What a neural network is
What this course needs. Comfortable Python basics (variables, functions, loops) and a basic feel for math (what a function is, what "more" or "less" means). No proofs and no heavy math — we work through the hard parts gradually.
"Neural network" sounds intimidating, but the idea is simple. Start with a single neuron.
A neuron takes a few inputs (numbers), multiplies each by its weight (also a number), adds it all up, and returns one output. That is it. The weights decide what the neuron "pays attention to".
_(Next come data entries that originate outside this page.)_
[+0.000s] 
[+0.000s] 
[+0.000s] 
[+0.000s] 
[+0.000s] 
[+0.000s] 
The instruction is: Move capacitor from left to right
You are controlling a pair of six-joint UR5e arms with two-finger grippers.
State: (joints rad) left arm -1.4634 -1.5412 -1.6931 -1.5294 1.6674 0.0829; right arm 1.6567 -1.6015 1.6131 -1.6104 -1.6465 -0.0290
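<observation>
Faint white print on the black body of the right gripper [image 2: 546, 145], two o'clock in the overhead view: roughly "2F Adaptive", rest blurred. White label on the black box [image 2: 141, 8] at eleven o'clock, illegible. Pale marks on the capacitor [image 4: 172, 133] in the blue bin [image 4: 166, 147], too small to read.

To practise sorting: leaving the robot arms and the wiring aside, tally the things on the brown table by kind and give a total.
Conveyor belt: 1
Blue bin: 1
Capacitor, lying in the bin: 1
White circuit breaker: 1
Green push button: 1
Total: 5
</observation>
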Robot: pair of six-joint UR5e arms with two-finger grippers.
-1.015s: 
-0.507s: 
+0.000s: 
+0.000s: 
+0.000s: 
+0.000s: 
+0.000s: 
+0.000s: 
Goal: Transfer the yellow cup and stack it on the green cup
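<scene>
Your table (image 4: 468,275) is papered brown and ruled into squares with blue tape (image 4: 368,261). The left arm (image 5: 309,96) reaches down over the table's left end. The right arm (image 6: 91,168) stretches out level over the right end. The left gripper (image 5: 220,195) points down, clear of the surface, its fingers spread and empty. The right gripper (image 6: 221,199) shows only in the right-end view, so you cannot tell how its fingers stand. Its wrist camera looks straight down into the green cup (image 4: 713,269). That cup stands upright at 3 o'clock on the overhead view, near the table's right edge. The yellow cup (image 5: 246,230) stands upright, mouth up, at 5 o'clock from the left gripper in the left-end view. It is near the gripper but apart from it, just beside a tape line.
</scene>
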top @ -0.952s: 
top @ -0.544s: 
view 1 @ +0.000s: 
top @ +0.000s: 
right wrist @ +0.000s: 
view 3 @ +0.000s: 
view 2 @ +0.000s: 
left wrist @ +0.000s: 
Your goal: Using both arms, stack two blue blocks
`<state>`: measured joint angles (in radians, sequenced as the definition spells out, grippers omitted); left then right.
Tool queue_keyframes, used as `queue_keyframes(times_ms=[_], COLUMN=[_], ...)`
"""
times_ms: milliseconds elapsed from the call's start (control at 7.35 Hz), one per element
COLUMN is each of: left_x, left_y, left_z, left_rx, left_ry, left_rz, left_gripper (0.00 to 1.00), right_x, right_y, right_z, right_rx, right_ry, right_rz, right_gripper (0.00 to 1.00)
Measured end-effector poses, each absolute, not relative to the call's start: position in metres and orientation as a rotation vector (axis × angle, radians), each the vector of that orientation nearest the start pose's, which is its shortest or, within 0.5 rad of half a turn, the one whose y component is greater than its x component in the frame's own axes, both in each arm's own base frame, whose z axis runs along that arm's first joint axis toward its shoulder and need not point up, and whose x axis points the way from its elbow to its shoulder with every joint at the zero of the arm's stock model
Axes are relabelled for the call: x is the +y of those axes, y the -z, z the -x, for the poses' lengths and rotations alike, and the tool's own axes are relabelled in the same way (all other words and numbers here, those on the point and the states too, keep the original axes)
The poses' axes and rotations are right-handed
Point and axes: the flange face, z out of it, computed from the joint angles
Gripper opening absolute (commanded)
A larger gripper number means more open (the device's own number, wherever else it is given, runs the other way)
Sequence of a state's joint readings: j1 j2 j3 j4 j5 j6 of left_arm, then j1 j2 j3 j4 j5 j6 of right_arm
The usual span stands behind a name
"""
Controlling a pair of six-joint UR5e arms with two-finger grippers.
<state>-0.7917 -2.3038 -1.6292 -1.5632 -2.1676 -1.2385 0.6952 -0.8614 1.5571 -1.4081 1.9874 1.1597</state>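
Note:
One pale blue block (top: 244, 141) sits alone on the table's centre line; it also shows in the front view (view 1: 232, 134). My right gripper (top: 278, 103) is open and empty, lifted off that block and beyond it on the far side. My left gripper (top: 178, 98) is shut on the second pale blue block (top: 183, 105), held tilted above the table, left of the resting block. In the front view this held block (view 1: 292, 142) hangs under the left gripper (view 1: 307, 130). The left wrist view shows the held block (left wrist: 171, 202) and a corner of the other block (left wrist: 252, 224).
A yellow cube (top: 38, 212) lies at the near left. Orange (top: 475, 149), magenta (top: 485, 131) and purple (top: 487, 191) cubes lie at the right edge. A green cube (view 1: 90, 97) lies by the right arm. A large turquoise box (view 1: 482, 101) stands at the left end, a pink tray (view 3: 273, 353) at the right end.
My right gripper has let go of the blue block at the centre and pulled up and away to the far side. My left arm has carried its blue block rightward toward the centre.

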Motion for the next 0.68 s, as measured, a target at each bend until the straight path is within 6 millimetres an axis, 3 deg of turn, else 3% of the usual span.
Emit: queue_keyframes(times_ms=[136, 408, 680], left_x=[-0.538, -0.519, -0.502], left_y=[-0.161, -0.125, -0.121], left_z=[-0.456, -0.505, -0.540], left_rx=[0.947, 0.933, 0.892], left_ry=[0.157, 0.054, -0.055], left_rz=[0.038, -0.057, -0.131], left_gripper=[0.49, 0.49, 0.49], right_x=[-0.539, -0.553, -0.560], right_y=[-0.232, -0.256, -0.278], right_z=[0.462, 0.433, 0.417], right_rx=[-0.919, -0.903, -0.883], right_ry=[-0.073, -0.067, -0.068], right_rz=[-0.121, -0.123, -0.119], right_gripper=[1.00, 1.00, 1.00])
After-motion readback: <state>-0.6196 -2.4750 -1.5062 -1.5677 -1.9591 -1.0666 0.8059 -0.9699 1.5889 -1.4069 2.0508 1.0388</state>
inputs → ×weights → sum → output
(0.2, 0.9, 0.1) → 0.74
One neuron is weak. But connect thousands of them into layers and you get a network that can recognize a cat in a photo or a handwritten digit.
How does it get smart? It learns from examples. You do not write rules like "a cat has whiskers and pointy ears". Instead you show the network thousands of photos with the right answers, and it adjusts its weights on its own until it starts guessing correctly. That weight-adjusting process is called training.
Your project — an image classifier. All course you build a network that recognizes categories you choose (you pick them in the last step — whatever you like: dog breeds, plants, game characters, your hobby).
And most importantly — the accuracy narrative. At first your model will guess almost at random. You watch that accuracy number: add layers — it rises, add the right architecture — it rises more, reuse a pretrained network — it may rise the most (how much depends on your photos). It climbs in jumps and plateaus, and sometimes the honest answer is that an idea did not improve it. All course you watch one number move from "guessing" to "works".